Exercise:
The required answer is the data below, restated word for word with images omitted.

The data:
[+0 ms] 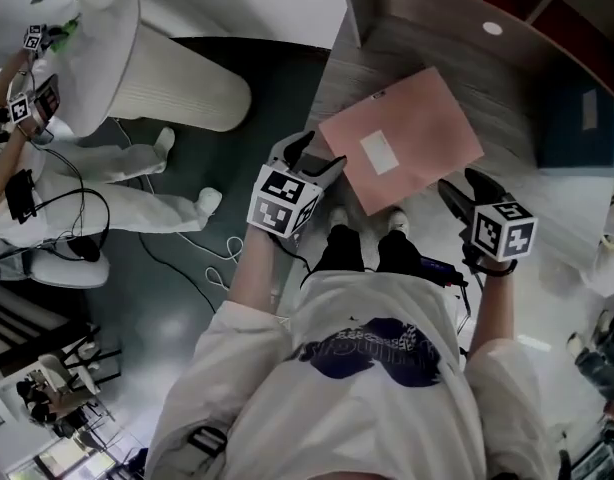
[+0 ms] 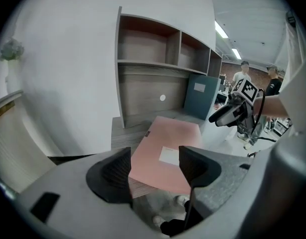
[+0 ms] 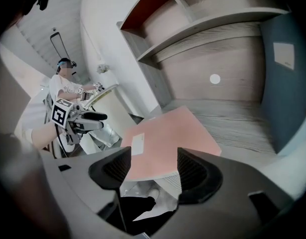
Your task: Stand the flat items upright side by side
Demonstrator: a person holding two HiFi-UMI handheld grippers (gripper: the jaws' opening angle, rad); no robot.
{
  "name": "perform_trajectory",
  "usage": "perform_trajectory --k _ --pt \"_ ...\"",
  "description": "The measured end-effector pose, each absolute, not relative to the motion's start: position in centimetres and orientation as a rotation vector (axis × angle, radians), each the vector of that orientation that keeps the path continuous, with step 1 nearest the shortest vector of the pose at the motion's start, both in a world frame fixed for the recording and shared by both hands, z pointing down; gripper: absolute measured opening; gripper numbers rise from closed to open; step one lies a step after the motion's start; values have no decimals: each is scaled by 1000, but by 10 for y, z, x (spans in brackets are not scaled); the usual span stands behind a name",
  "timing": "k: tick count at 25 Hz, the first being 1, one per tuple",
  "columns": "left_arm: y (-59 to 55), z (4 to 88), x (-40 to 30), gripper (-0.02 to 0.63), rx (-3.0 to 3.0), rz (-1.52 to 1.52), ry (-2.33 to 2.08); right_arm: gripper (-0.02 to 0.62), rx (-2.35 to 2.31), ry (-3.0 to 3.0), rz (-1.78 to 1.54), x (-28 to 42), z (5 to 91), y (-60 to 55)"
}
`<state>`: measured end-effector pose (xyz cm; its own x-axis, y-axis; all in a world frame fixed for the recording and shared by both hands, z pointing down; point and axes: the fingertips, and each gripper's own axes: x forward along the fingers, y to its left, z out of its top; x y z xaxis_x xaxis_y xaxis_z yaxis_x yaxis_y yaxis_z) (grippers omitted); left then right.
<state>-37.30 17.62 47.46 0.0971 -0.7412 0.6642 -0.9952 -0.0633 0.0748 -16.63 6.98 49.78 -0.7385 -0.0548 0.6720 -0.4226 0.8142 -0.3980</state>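
A pink folder [image 1: 427, 133] with a white label lies flat on the wooden desk [image 1: 387, 53], its near corner sticking out over the desk's front edge. A dark teal folder [image 1: 579, 118] stands upright at the right against the back panel. My left gripper [image 1: 315, 158] hovers open just off the pink folder's left near edge. My right gripper [image 1: 465, 190] hovers open by its right near corner. Neither touches it. In the left gripper view the pink folder [image 2: 168, 138] lies beyond the open left gripper [image 2: 154, 166]. In the right gripper view the pink folder [image 3: 168, 131] lies beyond the open right gripper [image 3: 153, 166].
A shelf unit [image 2: 163, 44] with open compartments rises behind the desk. A white ribbed column [image 1: 177, 78] stands on the floor at the left, beside a seated person in white [image 1: 47, 198] and loose cables [image 1: 187, 268]. My own legs and shoes [image 1: 365, 233] are below the desk edge.
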Motion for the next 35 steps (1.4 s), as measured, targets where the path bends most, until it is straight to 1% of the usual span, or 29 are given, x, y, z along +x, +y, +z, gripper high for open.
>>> perform_trajectory --k 8,13,17,22,27,35 --pt "143 493 -418 310 2077 725 -1432 293 647 -2255 842 -198 507 99" --pt "135 511 -430 310 2154 800 -1303 313 762 -2213 1021 -201 530 135" --pt "125 526 -427 310 2221 884 -1158 321 862 -2148 1230 -192 561 173" --pt "116 542 -422 310 2245 956 -1084 333 863 -2124 1468 -199 602 192" --pt "115 543 -419 310 2264 986 -1033 345 863 -2117 1687 -213 624 188" --pt "118 557 -410 310 2256 998 -983 347 726 -2124 1879 -231 646 187"
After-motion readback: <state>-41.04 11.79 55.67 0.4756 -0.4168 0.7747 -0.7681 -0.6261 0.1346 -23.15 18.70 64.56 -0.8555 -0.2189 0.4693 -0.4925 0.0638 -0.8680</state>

Exercise response:
[+0 ms] 
[+0 ms] 
[+0 ms] 
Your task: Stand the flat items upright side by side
Demonstrator: a person holding two HiFi-UMI handheld grippers (gripper: the jaws' opening angle, rad); no robot.
{
  "name": "perform_trajectory",
  "usage": "perform_trajectory --k _ --pt \"_ ...\"",
  "description": "The measured end-effector pose, each absolute, not relative to the motion's start: position in centimetres and orientation as a rotation vector (axis × angle, radians), each the vector of that orientation that keeps the path continuous, with step 1 nearest the shortest vector of the pose at the motion's start, both in a world frame fixed for the recording and shared by both hands, z pointing down; gripper: absolute measured opening; gripper numbers rise from closed to open; step one lies a step after the motion's start; values have no decimals: each is scaled by 1000, but by 10 for y, z, x (spans in brackets are not scaled); the usual span stands behind a name",
  "timing": "k: tick count at 25 Hz, the first being 1, one per tuple",
  "columns": "left_arm: y (-59 to 55), z (4 to 88), x (-40 to 30), gripper (-0.02 to 0.63), rx (-3.0 to 3.0), rz (-1.52 to 1.52), ry (-2.33 to 2.08); right_arm: gripper (-0.02 to 0.62), rx (-2.35 to 2.31), ry (-3.0 to 3.0), rz (-1.78 to 1.54), x (-28 to 42), z (5 to 91), y (-60 to 55)"
}
`<state>`: measured end-effector pose (xyz cm; its own x-axis, y-axis; all in a world frame fixed for the recording and shared by both hands, z pointing down; point and axes: the fingertips, and each gripper's own axes: x forward along the fingers, y to its left, z out of its top; x y z xaxis_x xaxis_y xaxis_z yaxis_x yaxis_y yaxis_z) (grippers omitted); left then right.
<state>-37.30 17.62 47.46 0.0971 -0.7412 0.6642 -0.9952 -0.0633 0.0748 -16.63 6.98 49.78 -0.7385 -0.0548 0.6720 -0.4226 0.8142 -0.3980</state>
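A pink folder [image 1: 427, 133] with a white label lies flat on the wooden desk [image 1: 387, 53], its near corner sticking out over the desk's front edge. A dark teal folder [image 1: 579, 118] stands upright at the right against the back panel. My left gripper [image 1: 315, 158] hovers open just off the pink folder's left near edge. My right gripper [image 1: 465, 190] hovers open by its right near corner. Neither touches it. In the left gripper view the pink folder [image 2: 168, 138] lies beyond the open left gripper [image 2: 154, 166]. In the right gripper view the pink folder [image 3: 168, 131] lies beyond the open right gripper [image 3: 153, 166].
A shelf unit [image 2: 163, 44] with open compartments rises behind the desk. A white ribbed column [image 1: 177, 78] stands on the floor at the left, beside a seated person in white [image 1: 47, 198] and loose cables [image 1: 187, 268]. My own legs and shoes [image 1: 365, 233] are below the desk edge.
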Motion for the next 35 steps (1.4 s), as measured, targets where the path bends most, until it is straight to 1% of the usual span, or 29 are given, x, y, z along +x, +y, +z, gripper high for open.
>>> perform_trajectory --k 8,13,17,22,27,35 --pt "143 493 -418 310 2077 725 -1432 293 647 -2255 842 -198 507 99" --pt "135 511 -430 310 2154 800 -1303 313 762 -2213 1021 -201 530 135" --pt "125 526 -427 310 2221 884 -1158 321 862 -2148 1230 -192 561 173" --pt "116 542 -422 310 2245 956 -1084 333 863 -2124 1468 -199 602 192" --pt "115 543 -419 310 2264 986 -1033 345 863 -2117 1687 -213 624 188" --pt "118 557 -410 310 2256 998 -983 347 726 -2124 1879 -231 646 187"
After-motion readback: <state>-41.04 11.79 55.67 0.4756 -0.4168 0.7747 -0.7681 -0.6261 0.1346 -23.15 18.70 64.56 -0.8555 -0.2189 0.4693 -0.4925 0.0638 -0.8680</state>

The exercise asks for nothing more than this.